** THE TASK **
Restate word for word the lines of the entries below, starting with the line that holds "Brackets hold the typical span" and ending with the line that holds "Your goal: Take", and no others.

-- RECORDS FOR THIS EXERCISE follows --

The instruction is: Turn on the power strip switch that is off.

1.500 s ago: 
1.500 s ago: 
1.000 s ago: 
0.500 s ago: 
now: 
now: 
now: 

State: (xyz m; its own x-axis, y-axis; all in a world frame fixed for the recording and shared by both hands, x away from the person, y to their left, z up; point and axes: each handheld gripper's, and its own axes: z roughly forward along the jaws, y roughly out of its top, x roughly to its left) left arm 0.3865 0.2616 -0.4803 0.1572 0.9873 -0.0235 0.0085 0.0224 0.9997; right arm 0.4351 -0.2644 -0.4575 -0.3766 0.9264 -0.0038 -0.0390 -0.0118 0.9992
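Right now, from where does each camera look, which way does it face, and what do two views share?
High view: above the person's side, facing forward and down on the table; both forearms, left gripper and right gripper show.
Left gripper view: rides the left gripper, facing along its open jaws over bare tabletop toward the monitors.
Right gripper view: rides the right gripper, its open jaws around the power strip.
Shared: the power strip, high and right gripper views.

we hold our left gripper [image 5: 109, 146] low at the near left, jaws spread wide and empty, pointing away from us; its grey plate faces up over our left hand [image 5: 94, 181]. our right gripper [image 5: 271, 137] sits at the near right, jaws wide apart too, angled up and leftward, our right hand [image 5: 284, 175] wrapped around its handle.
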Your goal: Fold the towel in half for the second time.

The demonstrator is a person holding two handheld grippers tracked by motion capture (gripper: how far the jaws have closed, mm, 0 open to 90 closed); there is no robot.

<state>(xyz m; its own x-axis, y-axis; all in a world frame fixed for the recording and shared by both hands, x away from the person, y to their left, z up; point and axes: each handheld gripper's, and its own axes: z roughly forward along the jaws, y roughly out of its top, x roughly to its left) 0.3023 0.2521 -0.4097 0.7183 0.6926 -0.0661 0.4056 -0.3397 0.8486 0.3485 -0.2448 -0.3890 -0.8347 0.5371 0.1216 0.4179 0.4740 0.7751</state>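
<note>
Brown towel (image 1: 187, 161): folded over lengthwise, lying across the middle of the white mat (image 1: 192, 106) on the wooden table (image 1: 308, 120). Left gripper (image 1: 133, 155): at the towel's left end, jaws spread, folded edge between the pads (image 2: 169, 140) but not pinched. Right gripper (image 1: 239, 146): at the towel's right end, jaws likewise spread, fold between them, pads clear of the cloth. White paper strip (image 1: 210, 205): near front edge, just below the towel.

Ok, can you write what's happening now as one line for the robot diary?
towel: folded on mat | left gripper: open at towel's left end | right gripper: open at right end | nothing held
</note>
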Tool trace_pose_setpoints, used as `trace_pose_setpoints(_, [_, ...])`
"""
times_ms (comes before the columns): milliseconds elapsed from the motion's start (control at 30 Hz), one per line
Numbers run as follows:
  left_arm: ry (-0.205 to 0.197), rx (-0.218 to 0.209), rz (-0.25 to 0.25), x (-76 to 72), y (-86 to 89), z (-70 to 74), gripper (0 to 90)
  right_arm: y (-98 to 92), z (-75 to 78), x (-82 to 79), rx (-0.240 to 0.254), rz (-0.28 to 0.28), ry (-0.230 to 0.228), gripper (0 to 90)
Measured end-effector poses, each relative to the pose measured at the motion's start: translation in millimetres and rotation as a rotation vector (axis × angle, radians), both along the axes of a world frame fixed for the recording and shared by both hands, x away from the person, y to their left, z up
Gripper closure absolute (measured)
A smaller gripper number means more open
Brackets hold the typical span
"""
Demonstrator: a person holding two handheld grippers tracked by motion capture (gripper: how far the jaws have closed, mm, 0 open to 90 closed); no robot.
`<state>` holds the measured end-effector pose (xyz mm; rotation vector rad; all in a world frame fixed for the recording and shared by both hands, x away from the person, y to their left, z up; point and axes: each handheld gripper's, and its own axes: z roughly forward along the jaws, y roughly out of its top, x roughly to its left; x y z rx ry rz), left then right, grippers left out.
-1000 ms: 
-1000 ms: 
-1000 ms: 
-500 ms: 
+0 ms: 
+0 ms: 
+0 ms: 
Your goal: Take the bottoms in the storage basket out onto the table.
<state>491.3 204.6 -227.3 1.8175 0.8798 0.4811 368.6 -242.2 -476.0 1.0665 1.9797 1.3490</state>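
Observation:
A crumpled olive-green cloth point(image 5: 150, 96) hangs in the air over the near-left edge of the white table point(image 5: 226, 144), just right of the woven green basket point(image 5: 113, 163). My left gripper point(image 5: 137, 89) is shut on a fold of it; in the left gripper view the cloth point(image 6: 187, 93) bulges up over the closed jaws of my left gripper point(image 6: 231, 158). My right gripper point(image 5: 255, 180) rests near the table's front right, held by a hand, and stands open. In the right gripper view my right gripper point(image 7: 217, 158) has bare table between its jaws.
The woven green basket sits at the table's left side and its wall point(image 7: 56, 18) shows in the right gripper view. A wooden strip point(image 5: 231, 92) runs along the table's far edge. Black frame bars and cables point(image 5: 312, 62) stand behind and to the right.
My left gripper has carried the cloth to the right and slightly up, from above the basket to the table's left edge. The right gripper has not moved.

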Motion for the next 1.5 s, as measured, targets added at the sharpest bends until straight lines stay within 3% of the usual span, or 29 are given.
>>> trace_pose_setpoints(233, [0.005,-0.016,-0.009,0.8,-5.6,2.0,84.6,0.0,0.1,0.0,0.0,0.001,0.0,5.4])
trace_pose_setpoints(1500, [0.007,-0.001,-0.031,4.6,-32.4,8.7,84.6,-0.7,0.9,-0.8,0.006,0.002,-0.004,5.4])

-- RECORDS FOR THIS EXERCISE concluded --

** RESULT OF THE TASK **
Brackets hold the typical span
"""
Demonstrator: a person holding two handheld grippers tracked by motion capture (gripper: how far the jaws have closed, mm, 0 open to 90 closed); no robot.
`<state>` holds the measured end-effector pose (xyz mm; rotation vector rad; all in a world frame fixed for the recording and shared by both hands, x away from the person, y to their left, z up; point and axes: each handheld gripper's, and its own axes: z roughly forward along the jaws, y roughly out of its top, x roughly to its left; x y z rx ry rz), left then right, grippers left out.
-1000 ms: 
-1000 ms: 
-1000 ms: 
-500 ms: 
+0 ms: 
+0 ms: 
+0 ms: 
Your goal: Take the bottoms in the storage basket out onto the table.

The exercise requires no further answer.